» **Prompt**
Repeat the data that follows, word for word, without the images.
★ ★ ★ ★
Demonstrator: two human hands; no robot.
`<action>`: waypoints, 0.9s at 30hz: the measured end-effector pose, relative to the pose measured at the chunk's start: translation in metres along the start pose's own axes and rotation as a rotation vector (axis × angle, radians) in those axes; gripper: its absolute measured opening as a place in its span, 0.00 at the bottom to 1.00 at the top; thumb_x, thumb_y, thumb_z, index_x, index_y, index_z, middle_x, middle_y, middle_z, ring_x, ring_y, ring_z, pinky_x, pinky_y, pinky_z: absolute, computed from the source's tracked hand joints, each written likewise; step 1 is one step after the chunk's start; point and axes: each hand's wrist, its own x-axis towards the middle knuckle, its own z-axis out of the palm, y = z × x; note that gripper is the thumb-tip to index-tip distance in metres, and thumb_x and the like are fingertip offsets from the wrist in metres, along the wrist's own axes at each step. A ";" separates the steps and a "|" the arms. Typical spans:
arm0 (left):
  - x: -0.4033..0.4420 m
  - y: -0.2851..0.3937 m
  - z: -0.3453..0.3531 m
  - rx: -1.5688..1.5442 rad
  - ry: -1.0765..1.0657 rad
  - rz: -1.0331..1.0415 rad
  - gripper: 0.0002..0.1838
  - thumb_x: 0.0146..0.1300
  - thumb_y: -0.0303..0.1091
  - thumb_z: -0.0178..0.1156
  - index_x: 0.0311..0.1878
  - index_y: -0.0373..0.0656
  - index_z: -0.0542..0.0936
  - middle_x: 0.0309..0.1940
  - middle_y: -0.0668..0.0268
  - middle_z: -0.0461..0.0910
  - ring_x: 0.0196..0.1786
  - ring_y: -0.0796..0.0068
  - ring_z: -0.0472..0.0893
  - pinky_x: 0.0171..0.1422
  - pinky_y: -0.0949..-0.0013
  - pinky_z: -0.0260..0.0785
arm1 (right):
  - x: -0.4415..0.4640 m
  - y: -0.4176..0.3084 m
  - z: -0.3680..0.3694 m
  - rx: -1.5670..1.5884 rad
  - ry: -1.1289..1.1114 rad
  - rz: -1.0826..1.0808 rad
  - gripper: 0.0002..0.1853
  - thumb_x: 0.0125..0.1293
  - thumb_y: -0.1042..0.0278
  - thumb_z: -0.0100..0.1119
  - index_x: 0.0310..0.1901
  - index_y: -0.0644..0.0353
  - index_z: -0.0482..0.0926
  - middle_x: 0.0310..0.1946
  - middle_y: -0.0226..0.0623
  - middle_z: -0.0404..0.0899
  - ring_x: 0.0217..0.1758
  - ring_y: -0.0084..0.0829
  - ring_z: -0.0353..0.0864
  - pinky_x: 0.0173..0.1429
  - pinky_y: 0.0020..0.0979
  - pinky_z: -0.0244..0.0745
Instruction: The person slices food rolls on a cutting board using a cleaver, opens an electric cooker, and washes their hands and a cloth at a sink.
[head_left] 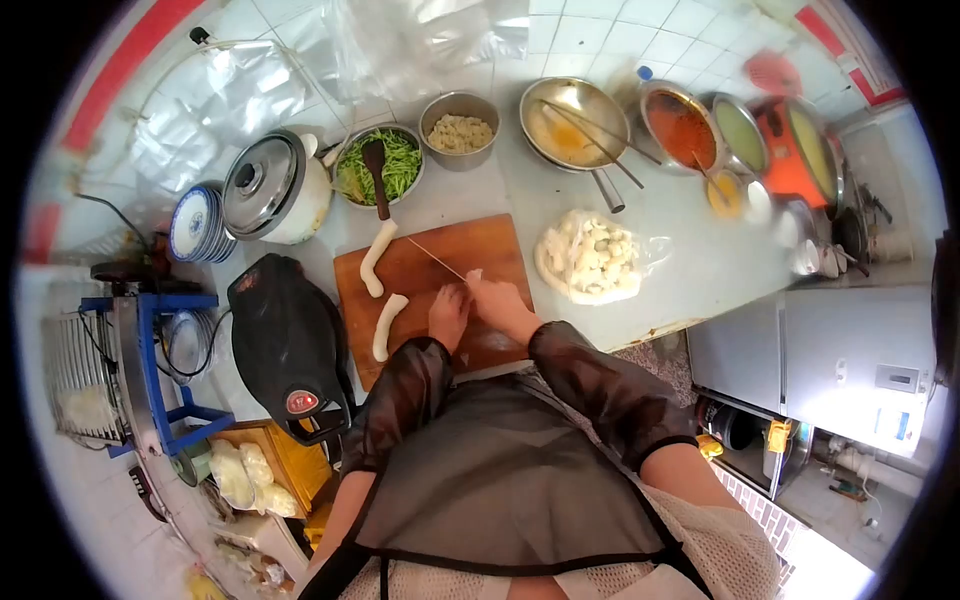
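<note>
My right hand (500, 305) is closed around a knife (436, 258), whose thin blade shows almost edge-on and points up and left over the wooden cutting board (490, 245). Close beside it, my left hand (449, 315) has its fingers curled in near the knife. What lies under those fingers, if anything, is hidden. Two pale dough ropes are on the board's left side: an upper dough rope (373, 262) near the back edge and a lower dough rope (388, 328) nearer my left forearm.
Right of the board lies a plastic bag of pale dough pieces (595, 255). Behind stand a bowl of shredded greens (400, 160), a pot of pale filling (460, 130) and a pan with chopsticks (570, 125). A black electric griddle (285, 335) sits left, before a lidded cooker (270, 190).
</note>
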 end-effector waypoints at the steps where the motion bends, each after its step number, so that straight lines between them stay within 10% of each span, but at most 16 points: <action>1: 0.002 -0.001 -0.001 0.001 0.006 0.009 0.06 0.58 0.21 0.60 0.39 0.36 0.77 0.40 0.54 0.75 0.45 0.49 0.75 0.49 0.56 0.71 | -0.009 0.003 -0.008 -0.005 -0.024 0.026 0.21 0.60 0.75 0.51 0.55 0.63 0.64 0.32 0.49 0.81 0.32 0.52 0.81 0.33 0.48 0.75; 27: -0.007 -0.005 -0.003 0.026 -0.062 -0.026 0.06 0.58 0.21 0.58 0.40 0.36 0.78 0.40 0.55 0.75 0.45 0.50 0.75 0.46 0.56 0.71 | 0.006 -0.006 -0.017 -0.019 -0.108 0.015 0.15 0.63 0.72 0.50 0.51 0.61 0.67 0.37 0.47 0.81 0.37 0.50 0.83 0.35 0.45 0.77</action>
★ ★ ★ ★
» **Exercise solution**
Demonstrator: two human hands; no robot.
`<action>`: waypoints, 0.9s at 30hz: the measured end-effector pose, relative to the pose measured at the chunk's start: translation in metres along the start pose's own axes and rotation as a rotation vector (axis × angle, radians) in those axes; gripper: its absolute measured opening as a place in its span, 0.00 at the bottom to 1.00 at the top; thumb_x, thumb_y, thumb_z, index_x, index_y, index_z, middle_x, middle_y, middle_z, ring_x, ring_y, ring_z, pinky_x, pinky_y, pinky_z: absolute, computed from the source's tracked hand joints, each written likewise; step 1 is one step after the chunk's start; point and axes: each hand's wrist, its own x-axis towards the middle knuckle, its own z-axis out of the palm, y = z × x; note that gripper is the thumb-tip to index-tip distance in metres, and thumb_x and the like are fingertip offsets from the wrist in metres, along the wrist's own axes at each step. A ";" separates the steps and a "|" the arms. Typical spans:
arm0 (left):
  - x: -0.4033..0.4420 m
  - y: -0.2851..0.3937 m
  - z: -0.3453..0.3531 m
  - rx: -1.5688..1.5442 rad
  - ry: -1.0765..1.0657 rad
  - rz: -1.0331..1.0415 rad
  - gripper: 0.0002..0.1838
  - thumb_x: 0.0146..0.1300
  - thumb_y: -0.0303..0.1091
  - thumb_z: -0.0178..0.1156
  - index_x: 0.0311..0.1878
  - index_y: -0.0373..0.0656
  - index_z: -0.0542..0.0936
  - middle_x: 0.0309..0.1940
  - middle_y: -0.0668..0.0268
  - middle_z: -0.0461..0.0910
  - ring_x: 0.0196..0.1786
  - ring_y: -0.0796..0.0068
  - ring_z: -0.0472..0.0893
  - pinky_x: 0.0171..0.1422
  - pinky_y: -0.0949..-0.0013
  - pinky_z: -0.0260..0.0785
arm1 (right):
  - x: -0.4415..0.4640 m
  - y: -0.4176..0.3084 m
  - z: -0.3680..0.3694 m
  - rx: -1.5670..1.5884 rad
  - ry: -1.1289..1.1114 rad
  - rz: -1.0826..1.0808 rad
  - gripper: 0.0002..0.1853
  - thumb_x: 0.0125..0.1293
  - thumb_y: -0.1042..0.0278
  - thumb_z: -0.0100..0.1119
  - index_x: 0.0310..0.1901
  - index_y: -0.0644..0.0353
  - index_z: -0.0482..0.0926
  - middle_x: 0.0310..0.1946
  - middle_y: -0.0226..0.0623
  - middle_z: -0.0404..0.0899
  - ring_x: 0.0217..0.1758
  - ring_y: -0.0084..0.0829
  - ring_z: -0.0353..0.0864
  - pinky_x: 0.0173..0.1429
  - pinky_y: 0.0020..0.0979
  - pinky_z: -0.0244..0.0745
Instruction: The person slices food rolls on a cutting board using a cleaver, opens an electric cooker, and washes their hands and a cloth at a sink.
[head_left] 
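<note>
My right hand (500, 305) is closed around a knife (436, 258), whose thin blade shows almost edge-on and points up and left over the wooden cutting board (490, 245). Close beside it, my left hand (449, 315) has its fingers curled in near the knife. What lies under those fingers, if anything, is hidden. Two pale dough ropes are on the board's left side: an upper dough rope (373, 262) near the back edge and a lower dough rope (388, 328) nearer my left forearm.
Right of the board lies a plastic bag of pale dough pieces (595, 255). Behind stand a bowl of shredded greens (400, 160), a pot of pale filling (460, 130) and a pan with chopsticks (570, 125). A black electric griddle (285, 335) sits left, before a lidded cooker (270, 190).
</note>
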 end-effector waypoints at the steps where the motion bends, each after its step number, so that straight lines between them stay within 10% of each span, but at most 16 points: <action>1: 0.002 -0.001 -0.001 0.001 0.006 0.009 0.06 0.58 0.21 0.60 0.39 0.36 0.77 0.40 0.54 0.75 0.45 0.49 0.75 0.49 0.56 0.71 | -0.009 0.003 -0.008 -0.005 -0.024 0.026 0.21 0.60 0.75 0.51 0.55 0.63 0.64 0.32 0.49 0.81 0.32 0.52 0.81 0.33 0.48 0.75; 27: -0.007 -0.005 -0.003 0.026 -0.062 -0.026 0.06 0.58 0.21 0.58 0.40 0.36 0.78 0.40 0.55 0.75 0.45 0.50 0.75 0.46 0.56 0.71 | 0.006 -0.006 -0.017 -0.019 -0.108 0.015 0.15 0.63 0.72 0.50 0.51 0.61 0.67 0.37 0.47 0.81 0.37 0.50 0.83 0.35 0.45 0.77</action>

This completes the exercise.